Reset password for renamed Administrator account

Question

I need to create a .VBS script to reset the Windows local administrator password on a large group of computers. My problem is that some of our sites have renamed the administrator account for security reasons. Does anyone have a script which changes the password of the administrator account based on the SID of the original Administrator account?

Answer 1

There's a tool floating around somewhere called LookupAccountName (with source!) that given the SID of the builtin adminitrator will give you its name.

You're probably going to end up writing C++ code to pull this one off reasonably well.

Answer 2

Like Joshua says, I don't think you can do this with windows scripting host only, you could use it download something and execute it:

• A custom app that calls LookupAccountSid(S-1-5-domain-500 SID or enum admin group)+NetUserSetInfo to reset the password (Needs to run this as admin)
• http://home.eunet.no/pnordahl/ntpasswd/ (Reset at boot)
• Dump the SAM hashes and crack the password (Cain,John the Ripper,L0phtCrack etc)

Answer 3

Using the fact that local admin's SID always ends with -500:

strComputer="."    ' local computer by default   
Set objUser=GetObject("WinNT://" & strComputer & "/" & GetAdminName & ",user")     
objUser.SetPassword "New local admin password"     
objUser.SetInfo 

Function GetAdminName   
  'This function was written using information from Table J.1 from the Windows XP resource Kit
  'http://www.microsoft.com/resources/documentation/Windows/XP/all/reskit/en-us/Default.asp?url=/resources/documentation/Windows/XP/all/reskit/en-us/prnc_sid_cids.asp

  Set objNetwork = CreateObject("Wscript.Network") 'get the current computer name 
  objComputerName = objNetwork.ComputerName    
  Set objwmi = GetObject("winmgmts:{impersonationLevel=impersonate}!//" & objComputerName)
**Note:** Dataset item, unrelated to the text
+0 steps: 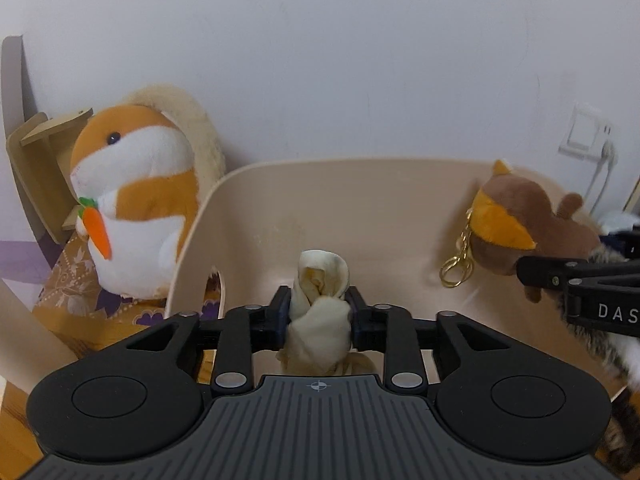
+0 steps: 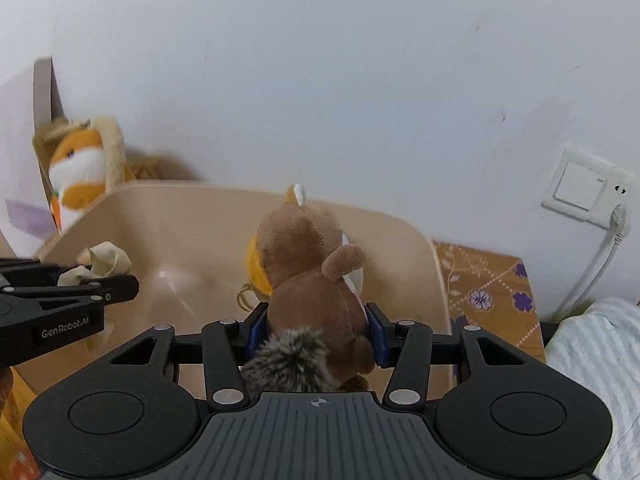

  qry = "SELECT * FROM Win32_Account where Domain = '" & cstr(objComputerName) & "'" 
  'set query, making sure to only look at local computer

  For Each Admin in objwmi.ExecQuery(qry)   
    if (left(admin.sid, 6) = "S-1-5-" and right(admin.sid,4) = "-500") then 'look for admin sid
       GetAdminName = admin.name
    end if   
  next    
end Function

Answer 4

@DmitryK's answer is good, and I didn't know any of that stuff. But I do know that this sort of thing is usually cleaner in PowerShell, so I ported it.

For example, the whole GetAdminName function can be written:

$adminName = (gwmi win32_account | ? { $.SID.StartsWith( 'S-1-5-' ) -and $.SID.EndsWith( '-500' ) }).Name

(Add the -ComputerName option to the gwmi call to do this on a server.)

The rest becomes:

$user = ([ADSI]"WinNT://$($env:COMPUTERNAME)/$adminName,User")
$user.SetPassword( 'xxx' )
$user.SetInfo()

(applying the appropriate computer name as needed, of course.)